U.S. Rep. Matt Salmon will introduce the bill early this week, according to the Arizona Republic.

If passed, the bill would undo a part of a 2008 law that requires U.S. Customs and Border Protection to turn over unaccompanied immigrant children from countries that do not border the U.S. to the Department of Health and Human Services.

“I think the first step to fix it is to give our CBP guys the authority to immediately repatriate them back to their countries,” Salmon told the Arizona Republic. “Then we are going to have to have communications with Mexico and work with them to secure Mexico’s southern border.”

Federal immigration agencies have been inundated with a surge of unaccompanied child immigrants and parents with children, most of whom are from the Central American countries of Honduras, El Salvador and Guatemala.

An estimated 52,000 unaccompanied children and 39,000 parents with children were apprehended between Oct. 1 and June 15 – a drastic increase over previous years.

Because of a 2008 anti-human trafficking law, the apprehended immigrants are given over to HHS which then houses them while they await deportation proceedings.
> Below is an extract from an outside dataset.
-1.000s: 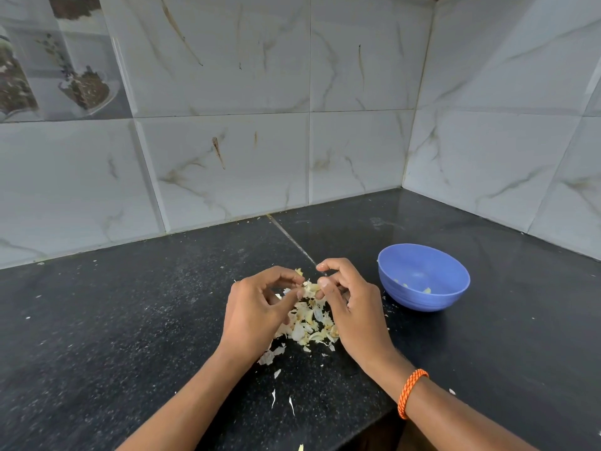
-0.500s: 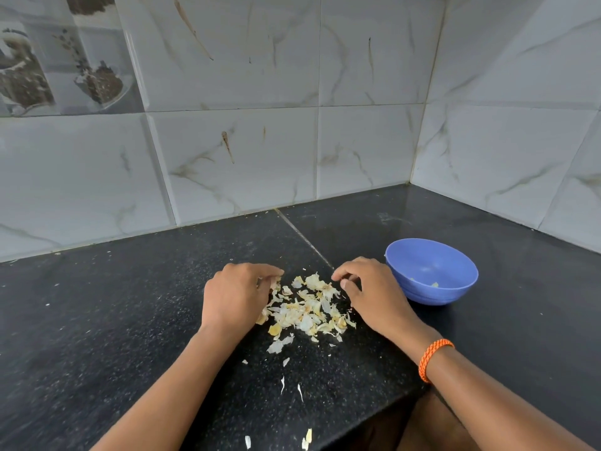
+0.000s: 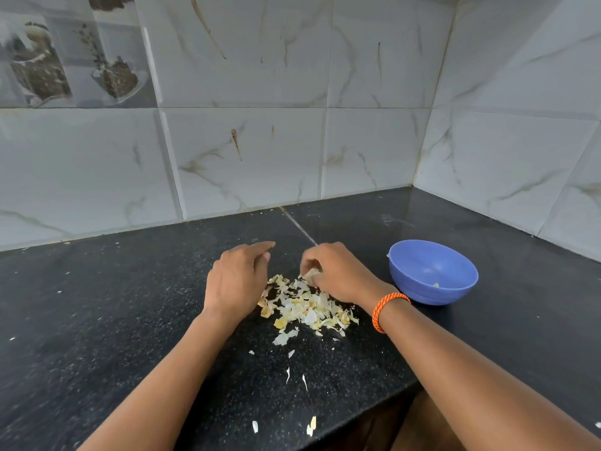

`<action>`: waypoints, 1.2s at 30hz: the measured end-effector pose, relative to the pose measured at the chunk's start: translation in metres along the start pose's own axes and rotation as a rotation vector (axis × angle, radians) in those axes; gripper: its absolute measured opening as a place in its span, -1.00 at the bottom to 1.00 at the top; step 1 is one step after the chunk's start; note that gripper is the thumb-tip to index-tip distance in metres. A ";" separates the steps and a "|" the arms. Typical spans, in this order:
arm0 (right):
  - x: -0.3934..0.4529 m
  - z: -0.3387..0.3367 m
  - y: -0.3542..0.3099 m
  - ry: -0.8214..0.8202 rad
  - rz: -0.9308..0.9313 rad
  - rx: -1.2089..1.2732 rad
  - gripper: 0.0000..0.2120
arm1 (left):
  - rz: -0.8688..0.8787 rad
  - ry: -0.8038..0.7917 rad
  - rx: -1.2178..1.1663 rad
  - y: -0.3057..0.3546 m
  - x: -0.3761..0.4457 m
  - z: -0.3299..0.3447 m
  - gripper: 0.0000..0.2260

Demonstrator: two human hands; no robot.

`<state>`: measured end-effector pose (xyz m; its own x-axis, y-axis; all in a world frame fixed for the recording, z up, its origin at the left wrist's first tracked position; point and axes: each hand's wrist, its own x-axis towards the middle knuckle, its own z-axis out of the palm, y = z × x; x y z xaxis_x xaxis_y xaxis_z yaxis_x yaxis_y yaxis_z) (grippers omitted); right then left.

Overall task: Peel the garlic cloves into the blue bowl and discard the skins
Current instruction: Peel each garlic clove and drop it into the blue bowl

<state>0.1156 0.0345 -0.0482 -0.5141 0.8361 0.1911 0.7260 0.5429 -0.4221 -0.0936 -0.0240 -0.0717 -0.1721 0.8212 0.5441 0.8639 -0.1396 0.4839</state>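
Note:
A pile of pale garlic skins point(image 3: 305, 309) lies on the black counter point(image 3: 130, 320) between my two hands. My left hand point(image 3: 235, 283) rests at the pile's left edge, its index finger stretched toward the far side and its other fingers loosely bent. My right hand point(image 3: 340, 275), with an orange band at the wrist, curls its fingers over skins at the pile's far right corner. The blue bowl point(image 3: 432, 296) stands just right of that hand, with a small pale piece of garlic point(image 3: 435, 284) on its bottom. No whole clove is visible.
Loose skin scraps point(image 3: 287, 374) lie nearer me, and more scraps point(image 3: 310, 429) sit by the counter's front edge point(image 3: 374, 405). Marble-look tiled walls point(image 3: 504, 141) meet in a corner behind and to the right of the bowl.
Both hands dropped from working together above the pile to the counter at its sides. They then slid to its far side, and my right fingers closed over some skins.

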 end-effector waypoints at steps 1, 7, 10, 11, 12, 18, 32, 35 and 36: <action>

It has been unclear how many unaccompanied children have avoided deportation altogether.

With the recent surge in apprehensions, HHS has been left scrambling to find housing for the immigrants. Thousands have been placed at military installations in Texas, Oklahoma and California.
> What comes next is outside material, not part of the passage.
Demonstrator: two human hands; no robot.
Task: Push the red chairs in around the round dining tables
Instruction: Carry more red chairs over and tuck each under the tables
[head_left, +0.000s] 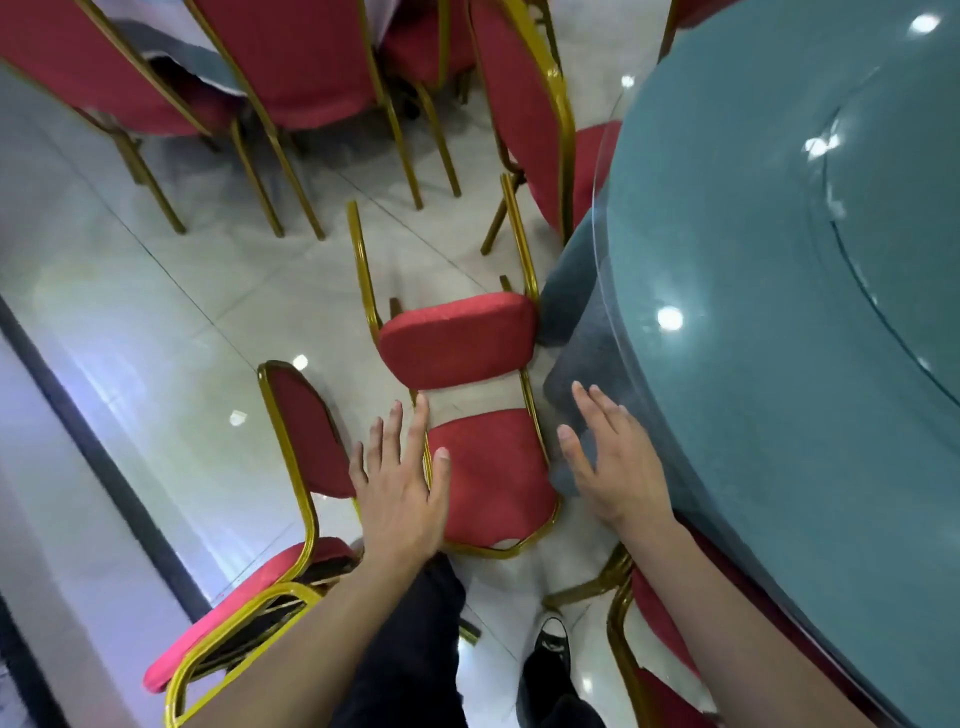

But some attempts to place them at facilities throughout the U.S. have been met with protest from locals. At a town hall meeting last month, outrage from residents of Lawrenceville, Va., forced HHS officials to scrap plans to house unaccompanied child immigrants at a nearby abandoned college.
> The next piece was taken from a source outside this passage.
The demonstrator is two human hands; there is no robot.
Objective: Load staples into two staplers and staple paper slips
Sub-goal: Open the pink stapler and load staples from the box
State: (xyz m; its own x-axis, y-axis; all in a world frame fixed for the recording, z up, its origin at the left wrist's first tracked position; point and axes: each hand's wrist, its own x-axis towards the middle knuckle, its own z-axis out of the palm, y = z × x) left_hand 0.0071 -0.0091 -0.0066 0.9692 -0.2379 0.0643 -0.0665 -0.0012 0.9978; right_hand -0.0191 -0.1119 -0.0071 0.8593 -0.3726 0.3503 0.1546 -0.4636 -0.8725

And earlier this week, residents of Murrieta, Cali., protested the HHS’s plan to take unaccompanied children to facilities there. The protesters blocked the buses transporting the unaccompanied children from dropping them off at an intake center.

Besides his proposed bill, Salmon has other suggestions for how the U.S. should tackle the immigration problem.

“There are a lot of dollars that we are giving out in foreign aid and I think we need to redirect some of it,” Salmon told the Arizona Republic. “If the president is asking for $2 billion, I think we have to find it within the system and reshuffle things.”

Salmon was referencing a request President Obama sent to Congress for $2 billion to increase the number of immigration judges in order to speed up the processing of deportation cases.

Salmon also said that the heavy flow of immigrant children creates massive humanitarian concerns. Many of the children are raped or sold into prostitution. They come into contact with smugglers and members of drug cartels. It is also unknown how many of the children fail to complete the perilous trek from their home countries to the U.S.

“We’re not doing them any favors,” Salmon told the Arizona Republic. “This is not a compassionate thing that we are allowing to happen. In fact, it’s a terrible thing. And in a way our policies are aiding and abetting these cartels in exploiting these children. So we have to change our policies to the point where they are actually a deterrent.”